- _Work instruction_
In the entries below, find every line with the string "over" and copy it.

- _Record extracts_

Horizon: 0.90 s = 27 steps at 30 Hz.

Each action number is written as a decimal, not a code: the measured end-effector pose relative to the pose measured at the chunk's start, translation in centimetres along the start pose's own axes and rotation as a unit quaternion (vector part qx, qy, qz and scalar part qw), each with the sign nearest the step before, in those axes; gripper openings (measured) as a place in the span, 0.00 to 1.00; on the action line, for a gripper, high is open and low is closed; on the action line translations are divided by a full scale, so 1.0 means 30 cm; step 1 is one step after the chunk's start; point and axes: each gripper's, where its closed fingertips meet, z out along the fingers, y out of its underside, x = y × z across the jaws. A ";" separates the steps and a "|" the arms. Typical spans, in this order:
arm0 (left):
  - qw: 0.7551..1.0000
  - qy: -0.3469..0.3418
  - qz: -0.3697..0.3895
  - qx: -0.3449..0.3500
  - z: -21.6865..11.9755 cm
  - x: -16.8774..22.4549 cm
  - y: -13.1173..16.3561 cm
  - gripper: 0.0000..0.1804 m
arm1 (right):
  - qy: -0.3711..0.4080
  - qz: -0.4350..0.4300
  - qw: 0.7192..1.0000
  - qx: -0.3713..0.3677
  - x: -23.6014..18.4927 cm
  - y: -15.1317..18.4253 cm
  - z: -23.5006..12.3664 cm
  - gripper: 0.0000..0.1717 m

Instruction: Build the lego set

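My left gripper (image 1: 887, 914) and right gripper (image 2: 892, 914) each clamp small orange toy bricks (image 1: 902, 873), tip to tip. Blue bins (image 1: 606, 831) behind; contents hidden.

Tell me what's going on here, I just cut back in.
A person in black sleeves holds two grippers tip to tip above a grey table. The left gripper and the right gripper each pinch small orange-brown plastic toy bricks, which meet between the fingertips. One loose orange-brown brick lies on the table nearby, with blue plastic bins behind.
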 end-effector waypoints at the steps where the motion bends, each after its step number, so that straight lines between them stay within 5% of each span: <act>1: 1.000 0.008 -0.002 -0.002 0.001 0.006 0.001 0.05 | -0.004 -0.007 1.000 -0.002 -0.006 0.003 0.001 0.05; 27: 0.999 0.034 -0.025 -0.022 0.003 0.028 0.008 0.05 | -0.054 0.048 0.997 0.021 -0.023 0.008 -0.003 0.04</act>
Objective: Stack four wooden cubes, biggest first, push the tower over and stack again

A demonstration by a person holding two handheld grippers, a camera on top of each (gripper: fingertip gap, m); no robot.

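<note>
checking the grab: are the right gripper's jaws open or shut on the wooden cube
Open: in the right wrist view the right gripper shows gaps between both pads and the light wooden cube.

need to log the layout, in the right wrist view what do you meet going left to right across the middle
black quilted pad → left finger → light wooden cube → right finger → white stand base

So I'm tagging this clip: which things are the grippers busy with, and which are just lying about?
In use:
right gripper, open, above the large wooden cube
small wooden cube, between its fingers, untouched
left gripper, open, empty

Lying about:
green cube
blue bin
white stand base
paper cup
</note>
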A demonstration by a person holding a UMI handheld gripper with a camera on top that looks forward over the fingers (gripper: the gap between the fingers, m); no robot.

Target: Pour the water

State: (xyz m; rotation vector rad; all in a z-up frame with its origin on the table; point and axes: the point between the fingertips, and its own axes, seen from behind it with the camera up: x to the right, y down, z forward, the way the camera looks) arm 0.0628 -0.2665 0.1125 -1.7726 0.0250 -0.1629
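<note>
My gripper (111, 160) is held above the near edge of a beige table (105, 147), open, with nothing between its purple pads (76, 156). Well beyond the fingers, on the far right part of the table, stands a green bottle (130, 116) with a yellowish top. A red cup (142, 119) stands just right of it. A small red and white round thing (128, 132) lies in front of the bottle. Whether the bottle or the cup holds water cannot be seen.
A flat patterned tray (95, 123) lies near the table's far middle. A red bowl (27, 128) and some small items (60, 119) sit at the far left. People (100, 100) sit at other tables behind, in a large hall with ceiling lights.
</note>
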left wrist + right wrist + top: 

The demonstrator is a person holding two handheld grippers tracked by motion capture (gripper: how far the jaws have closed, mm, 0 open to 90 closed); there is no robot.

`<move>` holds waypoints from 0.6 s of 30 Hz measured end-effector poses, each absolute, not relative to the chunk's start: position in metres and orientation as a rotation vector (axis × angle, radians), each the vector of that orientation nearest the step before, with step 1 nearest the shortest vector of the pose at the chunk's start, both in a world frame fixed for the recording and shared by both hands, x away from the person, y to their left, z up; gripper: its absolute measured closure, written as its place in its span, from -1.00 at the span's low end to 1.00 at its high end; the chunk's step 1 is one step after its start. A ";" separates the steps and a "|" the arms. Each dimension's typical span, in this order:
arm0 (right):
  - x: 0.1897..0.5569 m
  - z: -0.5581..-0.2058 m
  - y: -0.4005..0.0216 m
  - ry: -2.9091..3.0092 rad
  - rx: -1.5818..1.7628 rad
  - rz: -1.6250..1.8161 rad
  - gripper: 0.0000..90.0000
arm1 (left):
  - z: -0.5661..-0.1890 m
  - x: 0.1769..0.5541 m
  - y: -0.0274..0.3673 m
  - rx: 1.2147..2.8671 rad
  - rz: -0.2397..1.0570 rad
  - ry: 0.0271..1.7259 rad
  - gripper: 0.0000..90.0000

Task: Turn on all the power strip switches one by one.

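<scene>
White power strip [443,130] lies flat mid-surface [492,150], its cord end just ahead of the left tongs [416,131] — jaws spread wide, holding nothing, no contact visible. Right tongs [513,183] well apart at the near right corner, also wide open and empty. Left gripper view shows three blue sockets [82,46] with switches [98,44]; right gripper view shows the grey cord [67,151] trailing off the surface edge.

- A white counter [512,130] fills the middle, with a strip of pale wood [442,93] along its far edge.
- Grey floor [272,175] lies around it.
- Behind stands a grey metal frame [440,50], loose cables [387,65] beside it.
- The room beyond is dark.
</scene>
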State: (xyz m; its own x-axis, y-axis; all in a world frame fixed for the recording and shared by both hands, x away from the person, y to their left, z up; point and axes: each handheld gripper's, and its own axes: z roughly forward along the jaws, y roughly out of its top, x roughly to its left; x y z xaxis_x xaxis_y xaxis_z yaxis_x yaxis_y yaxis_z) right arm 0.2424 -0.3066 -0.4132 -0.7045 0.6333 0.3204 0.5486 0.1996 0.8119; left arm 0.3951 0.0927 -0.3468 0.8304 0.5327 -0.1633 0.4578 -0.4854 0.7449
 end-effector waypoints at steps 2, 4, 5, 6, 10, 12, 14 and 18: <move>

- _Answer box_
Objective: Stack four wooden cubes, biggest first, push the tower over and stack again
A demonstration by a person holding a UMI handheld gripper with a camera on top that looks forward over the fingers (gripper: the gap between the fingers, m); no robot.

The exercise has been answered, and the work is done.